- Your objective -
Reproduce word for word the lines between those holding "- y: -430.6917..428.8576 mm" and "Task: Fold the", inclusive, and nothing else from the data below.

-- The input follows --

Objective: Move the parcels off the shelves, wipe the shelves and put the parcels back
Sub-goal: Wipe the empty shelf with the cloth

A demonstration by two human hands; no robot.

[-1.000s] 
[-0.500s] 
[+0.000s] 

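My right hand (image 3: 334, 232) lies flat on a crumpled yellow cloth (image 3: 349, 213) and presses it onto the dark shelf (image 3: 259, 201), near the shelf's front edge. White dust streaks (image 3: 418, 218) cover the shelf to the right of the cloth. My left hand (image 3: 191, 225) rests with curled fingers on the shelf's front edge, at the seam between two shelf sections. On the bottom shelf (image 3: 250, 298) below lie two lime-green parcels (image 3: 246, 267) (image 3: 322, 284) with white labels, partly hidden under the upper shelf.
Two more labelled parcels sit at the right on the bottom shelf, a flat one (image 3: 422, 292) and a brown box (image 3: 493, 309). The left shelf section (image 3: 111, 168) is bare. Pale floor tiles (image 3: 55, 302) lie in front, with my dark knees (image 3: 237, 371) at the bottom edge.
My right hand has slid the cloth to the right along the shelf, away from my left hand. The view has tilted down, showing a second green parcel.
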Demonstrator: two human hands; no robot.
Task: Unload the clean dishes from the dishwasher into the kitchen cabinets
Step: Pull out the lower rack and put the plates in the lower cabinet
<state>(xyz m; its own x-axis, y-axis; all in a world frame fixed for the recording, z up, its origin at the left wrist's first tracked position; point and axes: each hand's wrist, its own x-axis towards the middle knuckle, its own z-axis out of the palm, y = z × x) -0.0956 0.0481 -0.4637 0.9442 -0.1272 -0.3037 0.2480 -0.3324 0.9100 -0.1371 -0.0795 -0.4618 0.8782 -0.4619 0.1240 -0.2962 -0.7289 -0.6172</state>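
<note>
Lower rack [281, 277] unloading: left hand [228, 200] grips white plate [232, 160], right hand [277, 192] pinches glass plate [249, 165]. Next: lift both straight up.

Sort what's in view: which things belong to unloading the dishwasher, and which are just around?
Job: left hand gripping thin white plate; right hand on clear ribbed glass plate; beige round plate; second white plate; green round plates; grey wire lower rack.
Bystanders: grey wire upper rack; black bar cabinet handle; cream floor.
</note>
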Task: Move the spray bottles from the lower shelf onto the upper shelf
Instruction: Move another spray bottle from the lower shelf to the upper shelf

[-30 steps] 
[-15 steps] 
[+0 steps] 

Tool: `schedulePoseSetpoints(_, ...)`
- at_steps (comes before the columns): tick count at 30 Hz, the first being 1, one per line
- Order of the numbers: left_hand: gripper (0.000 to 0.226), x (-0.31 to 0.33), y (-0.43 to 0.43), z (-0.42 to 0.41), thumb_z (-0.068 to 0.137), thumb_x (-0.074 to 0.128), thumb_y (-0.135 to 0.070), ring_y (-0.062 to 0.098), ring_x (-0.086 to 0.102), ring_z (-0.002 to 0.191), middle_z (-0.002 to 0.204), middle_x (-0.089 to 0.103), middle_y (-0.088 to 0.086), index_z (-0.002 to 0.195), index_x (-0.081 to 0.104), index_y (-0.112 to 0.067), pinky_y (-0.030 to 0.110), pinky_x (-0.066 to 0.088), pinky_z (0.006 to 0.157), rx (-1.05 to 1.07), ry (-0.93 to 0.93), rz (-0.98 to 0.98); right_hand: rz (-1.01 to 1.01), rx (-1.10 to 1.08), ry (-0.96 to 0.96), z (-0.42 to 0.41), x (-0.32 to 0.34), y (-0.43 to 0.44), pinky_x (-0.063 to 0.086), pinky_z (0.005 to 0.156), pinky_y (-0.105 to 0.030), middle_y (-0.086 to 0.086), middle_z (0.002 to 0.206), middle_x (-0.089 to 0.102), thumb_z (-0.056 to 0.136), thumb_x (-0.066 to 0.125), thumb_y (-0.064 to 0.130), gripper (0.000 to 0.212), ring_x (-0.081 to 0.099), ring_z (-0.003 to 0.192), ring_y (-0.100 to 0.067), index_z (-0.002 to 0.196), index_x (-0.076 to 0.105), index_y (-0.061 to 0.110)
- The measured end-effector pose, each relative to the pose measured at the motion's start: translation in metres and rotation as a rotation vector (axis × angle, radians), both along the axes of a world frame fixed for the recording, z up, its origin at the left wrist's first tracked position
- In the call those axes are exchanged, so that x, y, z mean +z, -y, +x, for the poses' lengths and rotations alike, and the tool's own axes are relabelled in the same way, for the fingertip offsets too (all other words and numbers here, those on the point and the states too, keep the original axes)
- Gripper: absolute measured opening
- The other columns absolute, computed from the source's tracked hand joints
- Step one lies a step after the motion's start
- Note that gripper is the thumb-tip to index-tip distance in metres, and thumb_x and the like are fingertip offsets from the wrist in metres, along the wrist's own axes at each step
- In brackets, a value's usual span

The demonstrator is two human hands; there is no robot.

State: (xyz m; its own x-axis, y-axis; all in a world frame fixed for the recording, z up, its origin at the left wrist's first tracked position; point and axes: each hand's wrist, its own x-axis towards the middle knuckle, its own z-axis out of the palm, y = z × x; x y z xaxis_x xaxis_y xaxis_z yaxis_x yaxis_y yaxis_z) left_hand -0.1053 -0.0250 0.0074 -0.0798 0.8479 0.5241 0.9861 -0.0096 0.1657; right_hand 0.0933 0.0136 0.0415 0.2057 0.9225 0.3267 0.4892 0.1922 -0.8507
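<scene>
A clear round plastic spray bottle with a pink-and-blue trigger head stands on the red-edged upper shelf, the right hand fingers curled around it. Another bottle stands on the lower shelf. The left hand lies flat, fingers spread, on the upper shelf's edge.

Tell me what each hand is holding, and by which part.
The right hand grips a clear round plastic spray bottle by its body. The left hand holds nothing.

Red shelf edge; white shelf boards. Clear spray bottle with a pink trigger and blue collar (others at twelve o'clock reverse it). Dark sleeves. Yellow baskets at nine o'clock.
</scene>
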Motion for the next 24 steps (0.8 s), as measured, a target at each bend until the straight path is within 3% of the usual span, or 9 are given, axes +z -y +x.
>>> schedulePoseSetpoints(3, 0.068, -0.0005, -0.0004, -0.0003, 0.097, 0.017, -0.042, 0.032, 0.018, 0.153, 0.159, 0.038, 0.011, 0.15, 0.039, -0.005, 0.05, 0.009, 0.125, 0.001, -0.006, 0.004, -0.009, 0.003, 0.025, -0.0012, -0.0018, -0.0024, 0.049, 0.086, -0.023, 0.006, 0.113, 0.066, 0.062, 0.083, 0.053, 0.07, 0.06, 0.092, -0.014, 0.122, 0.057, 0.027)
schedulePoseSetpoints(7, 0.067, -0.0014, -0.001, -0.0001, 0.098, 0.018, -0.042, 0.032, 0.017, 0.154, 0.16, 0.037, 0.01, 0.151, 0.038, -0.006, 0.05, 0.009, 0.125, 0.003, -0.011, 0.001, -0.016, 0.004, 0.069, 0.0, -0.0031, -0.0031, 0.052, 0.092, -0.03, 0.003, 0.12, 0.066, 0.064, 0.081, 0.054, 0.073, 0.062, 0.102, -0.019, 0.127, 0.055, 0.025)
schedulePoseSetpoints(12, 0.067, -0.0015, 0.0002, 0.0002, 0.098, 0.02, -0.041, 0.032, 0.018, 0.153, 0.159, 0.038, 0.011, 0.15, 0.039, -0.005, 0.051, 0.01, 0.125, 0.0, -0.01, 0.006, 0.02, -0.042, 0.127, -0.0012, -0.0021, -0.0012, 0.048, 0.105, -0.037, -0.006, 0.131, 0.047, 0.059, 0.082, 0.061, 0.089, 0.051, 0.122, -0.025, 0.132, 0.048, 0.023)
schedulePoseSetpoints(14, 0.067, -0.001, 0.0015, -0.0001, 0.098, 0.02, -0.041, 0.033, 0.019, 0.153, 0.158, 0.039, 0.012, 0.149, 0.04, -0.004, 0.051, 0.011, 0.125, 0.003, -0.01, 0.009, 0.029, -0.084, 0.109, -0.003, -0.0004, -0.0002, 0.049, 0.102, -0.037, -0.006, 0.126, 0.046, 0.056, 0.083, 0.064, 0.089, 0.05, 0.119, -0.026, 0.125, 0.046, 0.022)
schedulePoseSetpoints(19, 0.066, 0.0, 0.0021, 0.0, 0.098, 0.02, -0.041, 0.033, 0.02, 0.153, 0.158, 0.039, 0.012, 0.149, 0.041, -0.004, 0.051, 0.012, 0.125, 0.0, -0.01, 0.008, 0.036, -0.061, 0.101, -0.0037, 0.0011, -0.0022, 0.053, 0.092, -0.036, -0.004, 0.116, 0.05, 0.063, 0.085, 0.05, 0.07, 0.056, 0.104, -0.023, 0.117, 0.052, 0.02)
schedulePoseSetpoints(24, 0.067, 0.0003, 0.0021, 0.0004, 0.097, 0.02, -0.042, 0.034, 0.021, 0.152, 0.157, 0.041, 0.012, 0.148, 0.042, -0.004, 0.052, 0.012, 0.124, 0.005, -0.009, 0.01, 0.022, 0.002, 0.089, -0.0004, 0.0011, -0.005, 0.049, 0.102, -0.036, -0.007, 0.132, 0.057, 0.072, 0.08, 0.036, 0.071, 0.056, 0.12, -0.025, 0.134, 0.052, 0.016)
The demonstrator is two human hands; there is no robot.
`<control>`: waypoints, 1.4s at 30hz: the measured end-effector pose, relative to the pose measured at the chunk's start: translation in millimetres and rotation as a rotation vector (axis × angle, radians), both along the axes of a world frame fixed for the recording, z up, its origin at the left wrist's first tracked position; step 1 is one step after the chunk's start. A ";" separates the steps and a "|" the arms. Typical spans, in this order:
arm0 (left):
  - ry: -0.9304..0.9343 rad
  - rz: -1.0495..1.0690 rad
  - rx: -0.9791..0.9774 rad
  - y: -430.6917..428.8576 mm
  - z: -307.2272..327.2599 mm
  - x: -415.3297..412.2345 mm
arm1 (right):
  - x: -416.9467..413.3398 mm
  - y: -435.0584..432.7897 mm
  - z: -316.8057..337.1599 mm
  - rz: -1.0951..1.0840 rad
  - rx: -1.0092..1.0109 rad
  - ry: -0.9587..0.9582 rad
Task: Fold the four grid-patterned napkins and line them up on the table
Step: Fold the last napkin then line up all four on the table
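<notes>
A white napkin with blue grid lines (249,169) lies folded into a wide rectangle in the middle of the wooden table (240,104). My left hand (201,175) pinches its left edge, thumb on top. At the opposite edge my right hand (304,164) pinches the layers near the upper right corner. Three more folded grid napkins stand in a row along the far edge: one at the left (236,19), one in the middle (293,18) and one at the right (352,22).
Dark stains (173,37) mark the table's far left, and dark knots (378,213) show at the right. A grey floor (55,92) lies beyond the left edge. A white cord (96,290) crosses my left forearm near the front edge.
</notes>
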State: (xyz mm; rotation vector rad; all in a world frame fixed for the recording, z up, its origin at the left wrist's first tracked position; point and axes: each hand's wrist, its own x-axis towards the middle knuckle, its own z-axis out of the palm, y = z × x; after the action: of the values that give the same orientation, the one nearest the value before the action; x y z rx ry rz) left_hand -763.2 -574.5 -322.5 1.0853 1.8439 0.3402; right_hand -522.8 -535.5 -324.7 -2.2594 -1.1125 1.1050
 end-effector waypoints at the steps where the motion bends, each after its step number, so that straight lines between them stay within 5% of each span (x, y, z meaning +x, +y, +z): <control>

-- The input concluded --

- Answer to this problem -
  - y: -430.6917..428.8576 mm
  - z: -307.2272..327.2599 mm
  - x: -415.3297..412.2345 mm
arm1 (right):
  - x: -416.9467..413.3398 mm
  - y: -435.0584..432.7897 mm
  - z: -316.8057..337.1599 mm
  - rz: -1.0951..1.0840 rad
  - rx: -1.0092..1.0109 rad
  - ry: -0.9587..0.9582 rad
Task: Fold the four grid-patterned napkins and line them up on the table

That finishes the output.